Write out again, exactly, the lines below starting at the one with "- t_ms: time" and ending at the one with "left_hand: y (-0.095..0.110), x".

(Saved entries)
******
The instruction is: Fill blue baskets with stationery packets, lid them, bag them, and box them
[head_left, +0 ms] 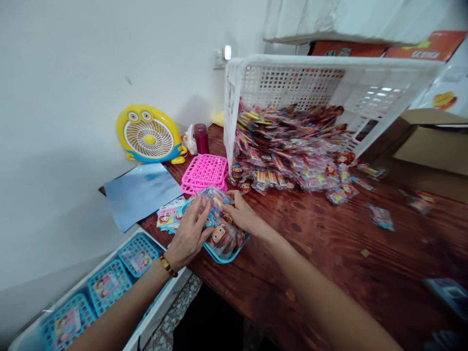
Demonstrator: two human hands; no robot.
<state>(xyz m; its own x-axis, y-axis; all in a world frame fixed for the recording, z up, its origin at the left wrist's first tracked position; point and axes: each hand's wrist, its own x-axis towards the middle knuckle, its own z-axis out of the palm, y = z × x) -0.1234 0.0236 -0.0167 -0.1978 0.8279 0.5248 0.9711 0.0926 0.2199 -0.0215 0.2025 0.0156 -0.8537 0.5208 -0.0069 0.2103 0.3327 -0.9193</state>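
Note:
A small blue plastic basket [224,259] filled with clear-wrapped packets [222,236] sits near the table's edge; a cartoon face shows on the front packet. My left hand [190,234], with a beaded bracelet on its wrist, lies over the basket's left side, fingers stretched across the packets. From the right, my right hand [244,214] rests on the packets with its fingers apart. Both hands press on the contents, and the fingers partly cover them. Printed cards [170,215] lie fanned out beside the basket on the left.
A big white crate [329,61] lies tipped, spilling a heap of packets [288,151] onto the wooden table [292,287]. Pink lattice lids [204,170] are stacked behind the basket. A yellow fan [149,134] and dark red bottle [201,139] stand by the wall. Blue baskets [109,287] fill a white box below left.

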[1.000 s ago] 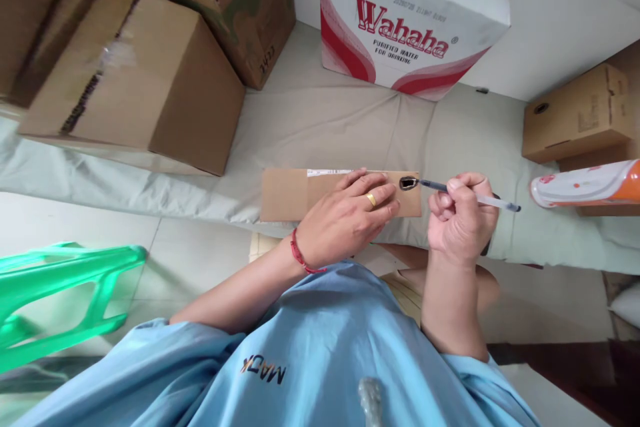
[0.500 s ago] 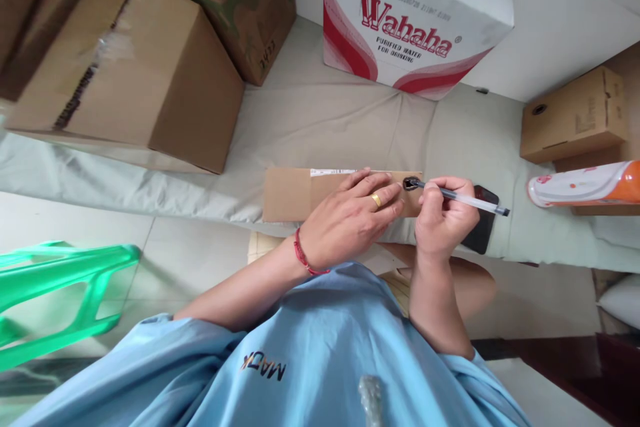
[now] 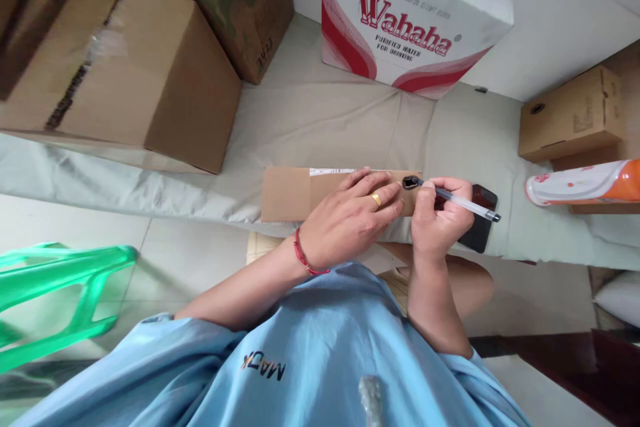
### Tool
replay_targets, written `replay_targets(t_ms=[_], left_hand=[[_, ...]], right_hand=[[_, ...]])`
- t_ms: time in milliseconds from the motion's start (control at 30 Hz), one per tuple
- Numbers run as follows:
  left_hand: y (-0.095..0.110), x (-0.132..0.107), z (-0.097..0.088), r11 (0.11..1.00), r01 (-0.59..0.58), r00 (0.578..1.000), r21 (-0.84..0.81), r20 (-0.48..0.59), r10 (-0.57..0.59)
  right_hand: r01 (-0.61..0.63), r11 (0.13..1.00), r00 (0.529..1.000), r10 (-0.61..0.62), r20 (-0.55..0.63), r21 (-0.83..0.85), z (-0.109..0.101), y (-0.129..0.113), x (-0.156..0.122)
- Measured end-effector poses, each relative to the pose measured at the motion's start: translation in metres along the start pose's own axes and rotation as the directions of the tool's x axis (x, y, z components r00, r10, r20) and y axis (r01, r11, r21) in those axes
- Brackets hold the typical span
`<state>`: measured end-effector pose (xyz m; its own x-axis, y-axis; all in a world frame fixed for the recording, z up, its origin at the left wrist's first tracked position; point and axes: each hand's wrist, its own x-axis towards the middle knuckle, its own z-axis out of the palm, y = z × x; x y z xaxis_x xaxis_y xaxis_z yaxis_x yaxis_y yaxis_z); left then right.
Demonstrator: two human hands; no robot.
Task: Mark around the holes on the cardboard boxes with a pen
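A flat piece of brown cardboard (image 3: 287,194) lies on a pale green sheet (image 3: 325,120). My left hand (image 3: 350,220) rests flat on the cardboard, fingers stretched out, a gold ring on one finger. My right hand (image 3: 437,220) is closed round a clear pen (image 3: 463,203). The pen's tip touches a black inked patch (image 3: 410,182) at the cardboard's right end. A dark phone (image 3: 481,220) lies just right of my right hand, partly hidden by it.
Brown cartons (image 3: 125,73) stand at the back left. A white and red Wahaha water carton (image 3: 410,20) stands at the back centre. A small cardboard box (image 3: 570,113) and an orange and white bottle (image 3: 585,183) are at the right. A green plastic stool (image 3: 55,300) is at the lower left.
My right hand has moved left with the pen, bringing the tip onto the black patch and uncovering the phone. My left hand has stayed on the cardboard.
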<state>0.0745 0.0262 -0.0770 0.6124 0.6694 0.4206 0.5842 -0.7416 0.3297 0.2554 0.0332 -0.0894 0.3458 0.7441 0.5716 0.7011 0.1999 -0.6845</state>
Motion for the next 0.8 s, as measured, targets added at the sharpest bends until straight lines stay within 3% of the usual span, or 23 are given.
replay_targets(t_ms=[667, 800], left_hand=[[-0.0004, -0.0028, 0.0032, 0.999, -0.020, 1.000, 0.035, -0.007, 0.020], [-0.0001, -0.0030, 0.0027, 0.999, -0.010, 1.000, 0.036, 0.003, 0.010]], right_hand=[[0.007, 1.000, 0.994, -0.007, -0.105, -0.001, -0.0015, 0.0029, -0.0015], [0.009, 0.999, 0.997, -0.006, -0.073, 0.046, -0.0009, 0.0038, -0.0022]])
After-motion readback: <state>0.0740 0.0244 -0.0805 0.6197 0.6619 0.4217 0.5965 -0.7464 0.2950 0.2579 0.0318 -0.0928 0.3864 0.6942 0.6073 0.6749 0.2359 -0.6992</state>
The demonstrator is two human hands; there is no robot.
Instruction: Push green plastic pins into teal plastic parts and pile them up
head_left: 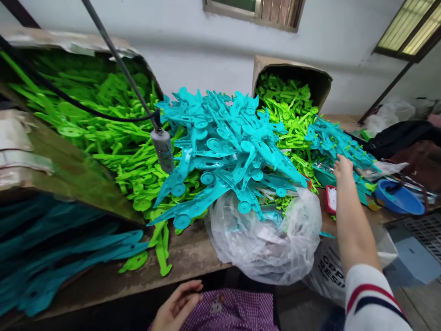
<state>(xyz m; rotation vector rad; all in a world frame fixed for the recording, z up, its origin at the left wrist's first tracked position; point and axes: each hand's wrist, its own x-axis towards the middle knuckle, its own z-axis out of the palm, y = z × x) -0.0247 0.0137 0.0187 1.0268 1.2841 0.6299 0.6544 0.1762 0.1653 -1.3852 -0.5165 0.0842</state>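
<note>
Left hand sits by the purple apron, loosely curled, empty. Right hand, grip not visible, is nearer the turquoise row, slanting rightward just beyond it.

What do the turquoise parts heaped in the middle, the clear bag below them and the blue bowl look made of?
Turquoise parts: probably moulded plastic, fairly glossy; bright highlights and repeated shapes suggest it.
Clear bag: seemingly thin, translucent plastic film, crinkled, contents showing through.
Blue bowl: likely plastic, judging by its even colour; finish unclear.

Pale wall with two windows, blue basin near dark crate
</note>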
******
YOUR RESPONSE
- t_ms: time in milliseconds from the motion's start (control at 30 Hz), one per tuple
- Numbers run as follows:
  left_hand: y (-0.095..0.110), x (-0.132..0.107), z (-0.097..0.088), r11 (0.11..1.00), r01 (-0.59..0.58), r00 (0.578..1.000), r21 (-0.84..0.81), r20 (-0.48..0.59), r10 (-0.57..0.59)

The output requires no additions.